Ahistorical, yes; and about 30 years out-of-date. I have felt many times in my life, a similar sort of nostalgia-by-proxy for the 60's -- but always with the idea that I would have run in Abbie Hoffman's circles.* This was more about a desire to be square and comfortable. Not sure quite where it came from -- it is certainly not Perlstein's agenda to advance this kind of reactionary thinking.

*I don't mean to say this kind of reactionary thinking is better than the other -- just to distinguish it from what I was thinking today. I believe it draws more on romanticism than the longing-for-the-50's I'm writing about here, for whatever that's worth.

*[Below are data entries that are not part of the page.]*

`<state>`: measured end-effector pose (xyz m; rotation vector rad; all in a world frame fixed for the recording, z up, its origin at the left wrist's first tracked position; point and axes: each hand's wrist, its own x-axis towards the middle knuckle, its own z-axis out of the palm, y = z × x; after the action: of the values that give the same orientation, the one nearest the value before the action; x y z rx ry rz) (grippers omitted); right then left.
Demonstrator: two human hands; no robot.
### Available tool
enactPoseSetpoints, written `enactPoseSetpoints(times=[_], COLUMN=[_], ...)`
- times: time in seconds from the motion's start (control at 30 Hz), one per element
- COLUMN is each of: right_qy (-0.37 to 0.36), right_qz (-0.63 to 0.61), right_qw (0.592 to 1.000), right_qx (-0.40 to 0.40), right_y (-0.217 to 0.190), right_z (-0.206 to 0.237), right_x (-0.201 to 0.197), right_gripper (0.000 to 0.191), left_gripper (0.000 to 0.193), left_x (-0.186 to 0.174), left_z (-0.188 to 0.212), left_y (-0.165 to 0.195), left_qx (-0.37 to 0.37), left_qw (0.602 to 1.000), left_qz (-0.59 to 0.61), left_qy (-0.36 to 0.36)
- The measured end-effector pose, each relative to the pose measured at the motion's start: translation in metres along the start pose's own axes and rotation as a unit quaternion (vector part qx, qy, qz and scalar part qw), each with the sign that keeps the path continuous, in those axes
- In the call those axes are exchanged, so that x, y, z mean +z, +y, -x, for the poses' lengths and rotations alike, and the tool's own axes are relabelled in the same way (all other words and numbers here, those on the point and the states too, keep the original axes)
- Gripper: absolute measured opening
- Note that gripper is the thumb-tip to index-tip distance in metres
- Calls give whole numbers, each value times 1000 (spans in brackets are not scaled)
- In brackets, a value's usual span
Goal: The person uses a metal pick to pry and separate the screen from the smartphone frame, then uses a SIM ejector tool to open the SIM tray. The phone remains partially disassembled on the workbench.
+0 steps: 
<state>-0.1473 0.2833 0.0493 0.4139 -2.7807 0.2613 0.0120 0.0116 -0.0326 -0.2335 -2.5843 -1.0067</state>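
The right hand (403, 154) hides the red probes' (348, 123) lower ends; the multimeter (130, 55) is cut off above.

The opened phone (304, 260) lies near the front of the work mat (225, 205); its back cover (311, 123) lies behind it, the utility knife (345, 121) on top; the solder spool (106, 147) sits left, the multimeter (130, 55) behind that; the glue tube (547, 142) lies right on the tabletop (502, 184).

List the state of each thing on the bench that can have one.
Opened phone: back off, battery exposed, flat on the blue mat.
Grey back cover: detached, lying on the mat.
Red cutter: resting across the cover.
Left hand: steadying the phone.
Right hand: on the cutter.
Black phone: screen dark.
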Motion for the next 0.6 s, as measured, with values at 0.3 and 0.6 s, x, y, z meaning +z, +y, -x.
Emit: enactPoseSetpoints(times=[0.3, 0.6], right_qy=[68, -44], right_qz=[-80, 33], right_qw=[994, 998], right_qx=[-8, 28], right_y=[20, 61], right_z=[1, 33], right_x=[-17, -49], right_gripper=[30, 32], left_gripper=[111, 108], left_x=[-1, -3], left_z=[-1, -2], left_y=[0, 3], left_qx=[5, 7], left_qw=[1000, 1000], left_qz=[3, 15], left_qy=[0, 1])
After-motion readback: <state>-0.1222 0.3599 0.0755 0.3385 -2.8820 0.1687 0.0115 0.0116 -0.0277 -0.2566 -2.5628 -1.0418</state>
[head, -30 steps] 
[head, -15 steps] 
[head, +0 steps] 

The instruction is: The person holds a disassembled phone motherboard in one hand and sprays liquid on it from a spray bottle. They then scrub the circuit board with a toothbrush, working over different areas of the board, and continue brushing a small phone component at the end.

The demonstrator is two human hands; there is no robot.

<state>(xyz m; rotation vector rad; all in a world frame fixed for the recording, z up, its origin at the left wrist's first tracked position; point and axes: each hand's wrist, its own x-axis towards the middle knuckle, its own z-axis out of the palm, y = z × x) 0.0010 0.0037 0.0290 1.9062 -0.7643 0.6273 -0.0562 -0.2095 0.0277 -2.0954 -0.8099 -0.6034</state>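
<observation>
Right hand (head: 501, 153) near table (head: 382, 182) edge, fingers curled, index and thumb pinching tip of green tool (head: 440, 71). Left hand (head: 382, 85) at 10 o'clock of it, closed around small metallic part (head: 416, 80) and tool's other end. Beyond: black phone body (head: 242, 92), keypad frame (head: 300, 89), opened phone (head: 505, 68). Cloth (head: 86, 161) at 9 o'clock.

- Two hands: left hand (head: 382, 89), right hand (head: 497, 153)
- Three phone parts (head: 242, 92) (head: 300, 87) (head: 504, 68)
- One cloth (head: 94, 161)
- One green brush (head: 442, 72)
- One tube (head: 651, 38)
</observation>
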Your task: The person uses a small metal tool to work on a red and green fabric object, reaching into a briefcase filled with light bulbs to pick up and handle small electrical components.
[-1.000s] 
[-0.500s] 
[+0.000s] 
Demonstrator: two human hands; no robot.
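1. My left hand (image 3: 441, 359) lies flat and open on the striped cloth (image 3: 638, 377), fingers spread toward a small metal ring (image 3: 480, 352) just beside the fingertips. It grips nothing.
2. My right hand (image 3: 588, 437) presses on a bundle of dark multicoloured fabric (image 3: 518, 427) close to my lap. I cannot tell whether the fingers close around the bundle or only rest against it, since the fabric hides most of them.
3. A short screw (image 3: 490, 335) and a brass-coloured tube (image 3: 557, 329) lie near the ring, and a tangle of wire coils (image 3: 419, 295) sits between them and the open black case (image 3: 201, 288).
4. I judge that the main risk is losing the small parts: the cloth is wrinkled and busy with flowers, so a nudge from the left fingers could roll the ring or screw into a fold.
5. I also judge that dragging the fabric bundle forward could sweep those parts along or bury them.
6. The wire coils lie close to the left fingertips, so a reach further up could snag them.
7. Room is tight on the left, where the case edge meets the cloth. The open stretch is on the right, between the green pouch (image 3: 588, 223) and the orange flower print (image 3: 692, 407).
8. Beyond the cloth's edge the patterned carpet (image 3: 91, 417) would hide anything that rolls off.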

posted evening of June 21st, 2008: Respond
➳ More posts about Nixonland

Friday, June 20th, 2008

🦋 Trischka

Exciting! Banjo master Tony Trischka will be leading the July jam at Menzel Violins. Here he is in Prague last month:

posted afternoon of June 20th, 2008: Respond
➳ More posts about Fiddling

Wednesday, June 18th, 2008

🦋 ChinesePod

中国
I've been very occasionally looking at the Newbie lessons on ChinesePod for the past couple of months, since A White Bear recommended the site. They seem like good lessons and easy to follow. And with Sylvia's Chinese school in recess for the summer, I thought it would be a good chance for us to practice together. So I jumped in today and bought the subscription -- hopefully I will be able to keep up with the lessons. And hopefully, Sylvia will keep being interested in practicing language with me -- we've had some fun with it over the past couple of days.

When I initially checked it out, ChinesePod was not working with Firefox, so I had been using clunky Explorer to load the lessons; but as of right now I can use Firefox, which is way faster and less error-prone.

(Note: for looking up Chinese words, I have found Pristine Lexicon most useful.)